The group of dancers presented short pieces, retold concisely. Andal describes the black birds chirping early in the morning and the churning of curds in ‘Keechu keechu’ in Sindhubharavi, Adi, and urges the girls to sing and get gifts in ‘Keezhvanam’ in Suddha Saveri, Adi, as the calves and buffaloes roam free. Little swara segments added life to the literal translations.

Andal goes from house to house waking up her friends in ‘Kanaithilam’ in Abhogi, Adi and ‘Elle ilam kiliye’, Kanada, Rupakam.

Andal finally wakes up Nappinai and her consort in ‘Kuthuvilakkeriya’, Hamsadhvani, Adi; ‘Muppathu moovar’, Jonpuri, Adi; and ‘Etrakalangal’ Nattaikurinji, Misra chapu, before concluding with his worship in ‘Oruthi maganai’, Neelambari, Adi.

Vyjayanthimala returned to perform the concluding ‘Vangakkadal kadainthu’ pasuram, a phala shruti set in Suruti. Andal says that just reciting the verses, without performing the vrata, is enough to attain god. The dancer stood under the prop of an ornate temple-like doorway, with a long garland, embodying divinity.

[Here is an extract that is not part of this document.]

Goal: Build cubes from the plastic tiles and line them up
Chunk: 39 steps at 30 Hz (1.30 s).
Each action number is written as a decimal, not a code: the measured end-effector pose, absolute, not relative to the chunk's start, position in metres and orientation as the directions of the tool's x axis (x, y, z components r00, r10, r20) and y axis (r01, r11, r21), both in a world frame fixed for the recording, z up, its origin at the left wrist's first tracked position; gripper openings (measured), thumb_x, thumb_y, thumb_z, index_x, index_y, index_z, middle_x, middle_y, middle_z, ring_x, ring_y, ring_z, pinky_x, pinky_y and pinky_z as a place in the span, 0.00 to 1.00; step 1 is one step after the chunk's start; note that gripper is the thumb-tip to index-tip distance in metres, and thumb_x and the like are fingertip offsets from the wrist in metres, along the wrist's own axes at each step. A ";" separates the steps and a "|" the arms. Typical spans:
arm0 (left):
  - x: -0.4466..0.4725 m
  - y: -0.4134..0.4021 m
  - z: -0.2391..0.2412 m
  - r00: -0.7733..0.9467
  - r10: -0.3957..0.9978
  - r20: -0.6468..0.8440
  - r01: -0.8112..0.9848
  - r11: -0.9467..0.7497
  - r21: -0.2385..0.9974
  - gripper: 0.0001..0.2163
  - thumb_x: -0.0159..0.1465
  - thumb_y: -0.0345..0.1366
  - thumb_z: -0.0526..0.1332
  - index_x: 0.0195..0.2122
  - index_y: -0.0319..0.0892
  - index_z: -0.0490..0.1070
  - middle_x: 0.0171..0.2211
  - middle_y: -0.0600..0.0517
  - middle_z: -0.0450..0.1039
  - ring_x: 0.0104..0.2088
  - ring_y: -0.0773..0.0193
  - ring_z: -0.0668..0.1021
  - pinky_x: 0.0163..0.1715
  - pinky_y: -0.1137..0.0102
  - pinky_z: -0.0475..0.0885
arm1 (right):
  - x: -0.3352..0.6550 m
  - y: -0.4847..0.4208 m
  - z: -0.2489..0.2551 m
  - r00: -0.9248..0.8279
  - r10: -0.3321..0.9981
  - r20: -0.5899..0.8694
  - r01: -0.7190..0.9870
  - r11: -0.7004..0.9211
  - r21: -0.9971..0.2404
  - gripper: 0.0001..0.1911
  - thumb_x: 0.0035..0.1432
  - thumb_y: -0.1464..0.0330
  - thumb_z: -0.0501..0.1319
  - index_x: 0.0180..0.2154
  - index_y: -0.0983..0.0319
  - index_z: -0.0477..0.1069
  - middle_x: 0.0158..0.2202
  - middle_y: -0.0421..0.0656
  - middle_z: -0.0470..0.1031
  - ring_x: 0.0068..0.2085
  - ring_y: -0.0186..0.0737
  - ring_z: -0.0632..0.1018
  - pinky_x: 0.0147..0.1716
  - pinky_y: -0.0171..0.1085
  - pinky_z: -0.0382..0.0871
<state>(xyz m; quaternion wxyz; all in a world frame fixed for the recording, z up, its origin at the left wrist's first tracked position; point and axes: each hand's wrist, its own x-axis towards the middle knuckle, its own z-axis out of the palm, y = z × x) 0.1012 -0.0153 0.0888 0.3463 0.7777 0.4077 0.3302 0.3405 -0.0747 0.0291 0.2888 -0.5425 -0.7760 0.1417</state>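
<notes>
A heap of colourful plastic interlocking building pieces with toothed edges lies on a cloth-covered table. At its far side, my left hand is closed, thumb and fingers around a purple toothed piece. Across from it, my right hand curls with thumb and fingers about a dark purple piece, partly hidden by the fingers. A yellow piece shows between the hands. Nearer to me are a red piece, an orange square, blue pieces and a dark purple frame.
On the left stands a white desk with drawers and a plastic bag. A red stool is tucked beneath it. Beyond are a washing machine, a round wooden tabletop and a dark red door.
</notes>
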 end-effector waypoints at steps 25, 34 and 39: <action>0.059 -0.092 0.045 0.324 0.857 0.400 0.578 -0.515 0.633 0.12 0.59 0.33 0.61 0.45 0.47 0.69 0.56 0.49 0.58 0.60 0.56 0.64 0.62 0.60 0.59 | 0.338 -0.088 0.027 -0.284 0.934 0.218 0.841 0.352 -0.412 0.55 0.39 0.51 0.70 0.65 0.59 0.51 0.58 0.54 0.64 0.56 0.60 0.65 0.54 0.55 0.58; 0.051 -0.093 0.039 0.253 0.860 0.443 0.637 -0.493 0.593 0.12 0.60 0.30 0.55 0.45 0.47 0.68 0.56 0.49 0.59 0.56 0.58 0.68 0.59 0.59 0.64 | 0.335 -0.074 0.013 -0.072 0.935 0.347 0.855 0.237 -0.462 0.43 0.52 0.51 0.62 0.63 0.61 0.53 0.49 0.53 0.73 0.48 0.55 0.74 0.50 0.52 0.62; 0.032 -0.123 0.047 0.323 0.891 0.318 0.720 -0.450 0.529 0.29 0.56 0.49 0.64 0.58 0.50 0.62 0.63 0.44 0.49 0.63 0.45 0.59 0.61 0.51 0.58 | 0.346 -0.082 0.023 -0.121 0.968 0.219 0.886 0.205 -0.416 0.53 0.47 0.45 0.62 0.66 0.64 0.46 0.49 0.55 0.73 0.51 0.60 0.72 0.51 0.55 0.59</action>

The melodies were composed by vidwan Madurai N. Krishnan and sung by Samanvitha G. Sasidaran along with expert musicians J.B. Sruthi Sagar on the flute and G.V. Guru Bharadwaaj on the mridangam. Gayathri Sasidaran conducted the programme smoothly.

The team presented 16 pasurams in about 60 minutes. The visualisation by Vyjayanthimala with the guidance of scholar M.A. Venkatesan was understandably brief. Neither the music or the dance had room for elaboration due to time constraint.

The lyrics took centre stage throughout, proof of Vyjayanthimala’s reverence for Andal.

And, the packed auditorium proved that her fame has not diminished, and that traditional Bharatanatyam remains a crowd-puller.